やっと、捕らえた罪人だった。罪人は人間とは思えないほどに素早く動きまわっていたからだ。
「そ、そんな!!」
罪人は驚いた表情をする。不思議だった。
「貴殿の行いはこれに値すると言っているのだ。貴殿も思い出してみよ。貴殿の行った行為がどんなものかを!!」
国王陛下は判決を揺るがない。私もこれは当然の裁きだと思った。
すると、罪人は何かごにょごにょとつぶやき始めた。少しずつそのつぶやきは大きくなっていく。

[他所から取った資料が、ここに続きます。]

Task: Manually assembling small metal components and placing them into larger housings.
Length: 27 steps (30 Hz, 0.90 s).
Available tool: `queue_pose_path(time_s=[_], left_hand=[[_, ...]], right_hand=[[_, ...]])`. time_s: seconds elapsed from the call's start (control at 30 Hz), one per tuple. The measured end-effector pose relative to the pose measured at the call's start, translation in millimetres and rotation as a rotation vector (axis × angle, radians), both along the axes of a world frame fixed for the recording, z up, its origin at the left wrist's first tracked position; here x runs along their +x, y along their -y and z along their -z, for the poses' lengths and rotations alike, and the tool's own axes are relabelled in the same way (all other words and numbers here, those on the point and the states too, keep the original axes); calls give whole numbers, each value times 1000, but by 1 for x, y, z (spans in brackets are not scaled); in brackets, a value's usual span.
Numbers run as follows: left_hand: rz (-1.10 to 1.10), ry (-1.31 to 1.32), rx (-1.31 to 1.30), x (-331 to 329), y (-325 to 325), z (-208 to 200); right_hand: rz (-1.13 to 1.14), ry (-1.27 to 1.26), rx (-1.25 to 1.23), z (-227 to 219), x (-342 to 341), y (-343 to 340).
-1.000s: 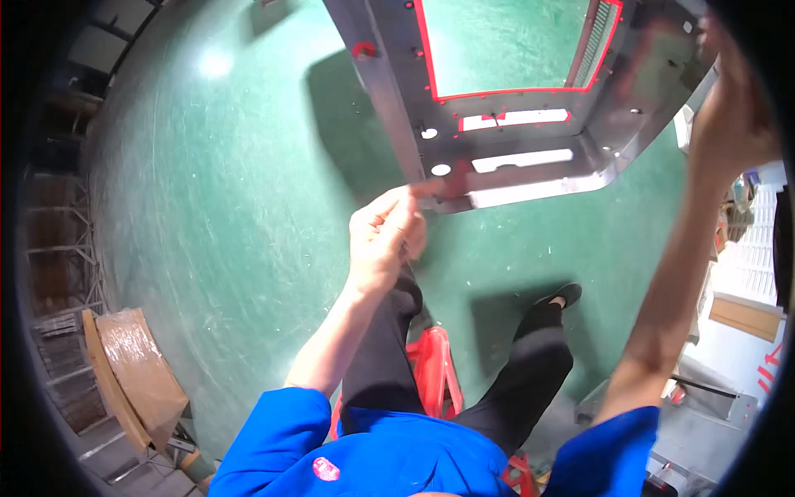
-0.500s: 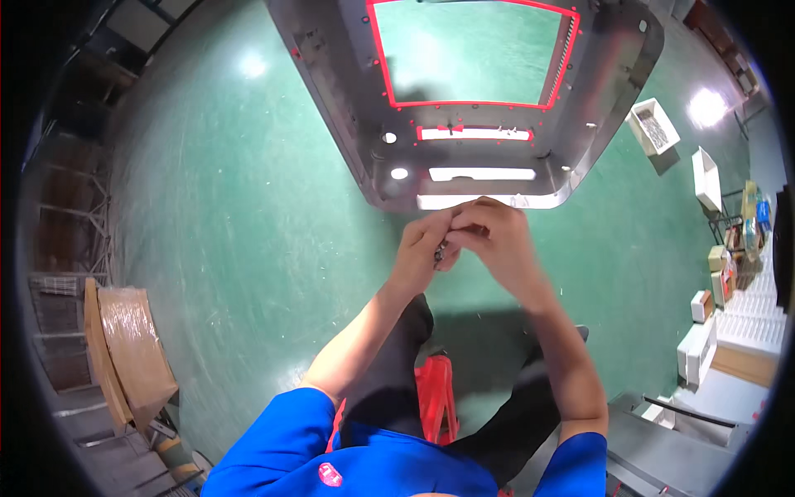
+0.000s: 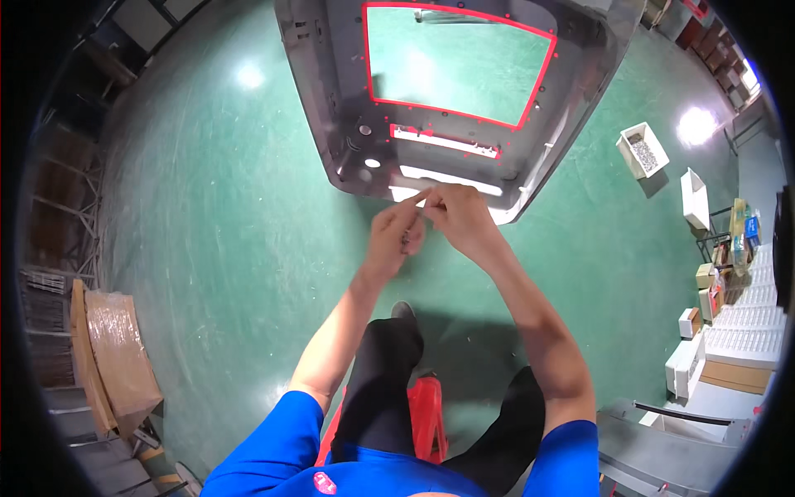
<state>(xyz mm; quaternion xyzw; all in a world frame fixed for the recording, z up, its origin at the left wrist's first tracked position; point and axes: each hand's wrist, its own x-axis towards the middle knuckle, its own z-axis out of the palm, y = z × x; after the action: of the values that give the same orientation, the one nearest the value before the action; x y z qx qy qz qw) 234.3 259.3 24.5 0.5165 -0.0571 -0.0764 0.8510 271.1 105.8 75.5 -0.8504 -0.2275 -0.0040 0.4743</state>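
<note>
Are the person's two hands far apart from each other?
No, the left hand and right hand meet fingertip to fingertip at the metal frame's near edge.

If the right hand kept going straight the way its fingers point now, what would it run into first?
The right hand points up and left, fingertips meeting the left hand. Past that pinch, the first thing in line looks like the near edge of the grey metal panel, though depth is uncertain.

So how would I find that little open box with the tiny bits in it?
Start at the big grey metal panel with the red-edged window, above the person's hands. Look right across the green floor to two small white boxes. The small open box, nearer the panel, is the only one holding small grey pieces.
</note>
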Motion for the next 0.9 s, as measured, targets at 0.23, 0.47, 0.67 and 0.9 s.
queue_pose_path(time_s=[0.23, 0.47, 0.67, 0.9], left_hand=[[-251, 550, 1320, 75, -53, 19], [-135, 608, 1715, 100, -62, 49], [151, 549, 1740, 89, -44, 45], [202, 598, 1681, 48, -21, 65]], right_hand=[[-121, -398, 370, -14, 42, 10], [-168, -253, 398, -54, 73, -21], [45, 120, 468, -88, 143, -52], [238, 822, -109, -135, 188, -79]])
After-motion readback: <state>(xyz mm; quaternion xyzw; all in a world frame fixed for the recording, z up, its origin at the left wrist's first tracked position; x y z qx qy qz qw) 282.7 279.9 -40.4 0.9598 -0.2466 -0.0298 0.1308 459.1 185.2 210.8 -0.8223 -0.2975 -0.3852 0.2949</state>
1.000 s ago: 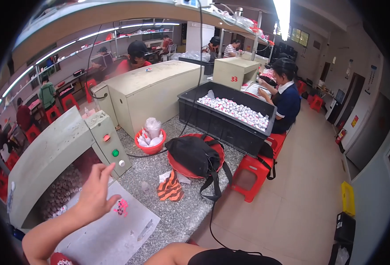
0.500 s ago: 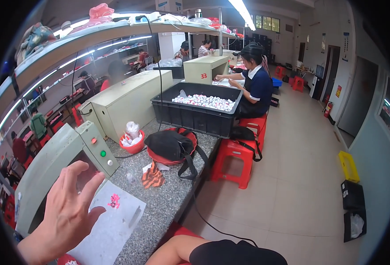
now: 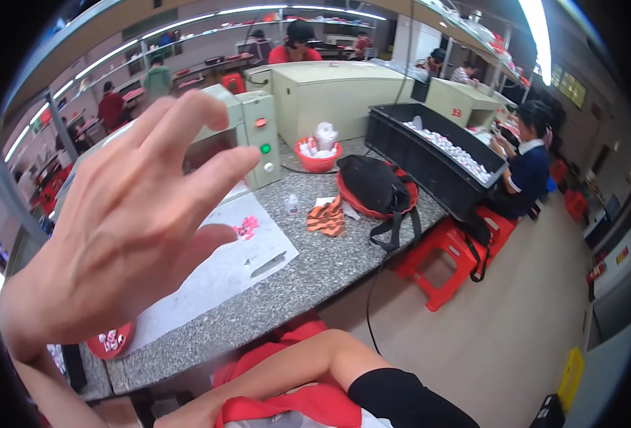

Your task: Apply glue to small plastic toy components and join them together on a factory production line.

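Observation:
My left hand (image 3: 137,207) is raised in front of the bench at the left, fingers curled and spread, with nothing between them. It is open and hides part of a pale machine (image 3: 258,114) with red, green and white buttons. Beneath and beyond it lies a white paper sheet (image 3: 208,285) bearing small pink pieces (image 3: 246,227) and a dark smear. A red dish (image 3: 112,341) of small white-and-red pieces stands by my wrist. My right forearm (image 3: 280,378) crosses low over my lap; the right hand is outside the frame.
On the granite bench (image 3: 315,274) are a small bottle (image 3: 293,205), an orange striped cloth (image 3: 326,217), a black bag (image 3: 372,184), a red bowl (image 3: 317,162) of white bottles and a black crate (image 3: 430,157). Red stools (image 3: 440,267) and a seated co-worker (image 3: 529,160) are at right. A cable hangs off the edge.
My view has swung left, so the bench things sit farther right. My left hand appears larger and higher, still empty. My right forearm shows more fully.

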`<act>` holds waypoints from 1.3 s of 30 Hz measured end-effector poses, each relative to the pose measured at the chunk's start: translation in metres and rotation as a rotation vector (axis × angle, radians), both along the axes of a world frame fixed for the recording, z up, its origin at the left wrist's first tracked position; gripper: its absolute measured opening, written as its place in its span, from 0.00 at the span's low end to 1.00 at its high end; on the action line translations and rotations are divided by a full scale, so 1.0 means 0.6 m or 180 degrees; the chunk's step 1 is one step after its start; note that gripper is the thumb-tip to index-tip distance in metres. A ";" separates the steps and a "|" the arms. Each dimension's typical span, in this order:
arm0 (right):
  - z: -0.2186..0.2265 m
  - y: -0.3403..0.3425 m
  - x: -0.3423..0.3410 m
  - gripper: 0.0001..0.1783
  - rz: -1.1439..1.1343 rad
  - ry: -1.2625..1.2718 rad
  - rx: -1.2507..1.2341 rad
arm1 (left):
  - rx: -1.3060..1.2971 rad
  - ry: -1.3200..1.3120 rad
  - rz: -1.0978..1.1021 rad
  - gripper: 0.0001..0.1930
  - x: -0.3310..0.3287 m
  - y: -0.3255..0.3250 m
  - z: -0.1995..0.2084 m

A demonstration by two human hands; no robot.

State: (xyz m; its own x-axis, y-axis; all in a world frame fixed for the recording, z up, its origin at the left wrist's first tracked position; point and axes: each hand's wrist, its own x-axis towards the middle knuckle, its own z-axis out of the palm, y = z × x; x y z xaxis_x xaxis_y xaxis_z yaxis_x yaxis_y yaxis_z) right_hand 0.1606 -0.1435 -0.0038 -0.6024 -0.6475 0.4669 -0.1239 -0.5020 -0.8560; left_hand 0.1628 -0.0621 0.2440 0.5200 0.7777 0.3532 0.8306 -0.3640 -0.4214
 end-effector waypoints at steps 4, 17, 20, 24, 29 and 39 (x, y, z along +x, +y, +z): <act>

「魔王様、どうかご慈悲を、魔王様、どうかご慈悲を、魔王様、どうかご慈悲を、
魔王様、どうかご慈悲を、魔王様、どうかご慈悲を、魔王様、どうかご慈悲を、
魔王サタン様!!!!!!!! どうか私にご慈悲を!!!!!!!!!!!」
そして、罪人の体が真っ二つに引き裂いていく。そして、
「う、うそ…………」
罪人は黒い何かを生んでしまった。でも、私にはそれが何なのかすぐにわかった。
「あ、悪魔……」
その黒い体、その闇のオーラ。間違いなかった。
あれはどんなに神話に出てくる天使や悪魔でも襲えられた伝説の魔物、
私はすぐ、父にその事を言おうとした。だが、
『お前が……原因か……』
すでに遅かった。凶悪の猛獣は父の目の前にいた。
私は震えながら父を助けるために護身用の拳銃を手に持つ。すると、凶悪の猛獣は私の方に目を向けた。
「逃げなさい!! 私の事など考えるな!!」
父の必死の叫びだった。私は凶悪の猛獣に照準を上手く定まらなかった。
あまりにも恐怖で私は護身用の拳銃を捨て、逃げてしまった。
だが、凶悪の猛獣は追いかけてくる。
「ここはお嬢様!! 私たちなど気にせず逃げ……」
強烈な潰れる音が聞こえた。警護をしてくれた人が私を庇ってくれたのだ。
私は逃走用のシェルターに逃げこめた。
シェルターは空間転移の魔法が施されていたので、少し安心した。
そして、私はシェルターの中で一人、涙が溢れてしまった。
「そして、そのシェルターを出た後に私はある話を耳にしました」
「あることってどんなことですか?」
カリーはアイリーンを言及する。
「バルサ・クリスさんの話です。彼が悪魔を追い払ったと噂で聞いたので……」
「おいおい、そりゃ無理だろ。だって、いくら悪魔を追っ払って伝説の魔物を倒せるわけないでしょ!!」
「あなたならできます!! というよりあなたにしかできません!! だって、あなたは魔力持ちだからです!!」
「は?」
俺は少しアイリーンに苛立ちを持った。
「俺が魔力持ちだって? なんだよ? 魔力を持ってなかったら、あいつを倒せないのか!!」
俺はアイリーンの胸倉を掴む。カリーは俺の急な怒りに
「やめろ!! お前、誰にやってるかわかってんのか!!」
と怒鳴る。バルトルトは俺を止めようとした。だが、そんな俺をアイリーンは動じない。
「そうです。あなたは魔力持ちです。この世に数人としかいない稀な人なんです!! だからこそのお願いです!! どうか私の父上を救ってください!!」
俺はこんな強気な女は初めて見た。そして、その表情。やめてくれ。
そんな泣き顔で来られたら俺がどれだけ否定したくてもできないじゃないか。
俺は胸倉を放した。
「わかったよ。だから、そんな顔をするな……」
こうして、俺はアイリーンのクエストを受けた。
そして、カリーはこう言う。
「それじゃ、俺も手伝うわ。バルトルトも、お嬢様も手伝ってくれるだろ?」
「勿論です!!」
「お、おう……」
「よし、決まりだ!! 俺に考えがある!! だから、俺の指示に従ってくれ!!」
こうして、俺たちバルサ・クリス、カリー・サンジェルマン、バルトルト・ボス、アイリーン・モラタ・ロドリゲスの四人は凶悪の魔物から国王陛下を助けるため、行動を開始した。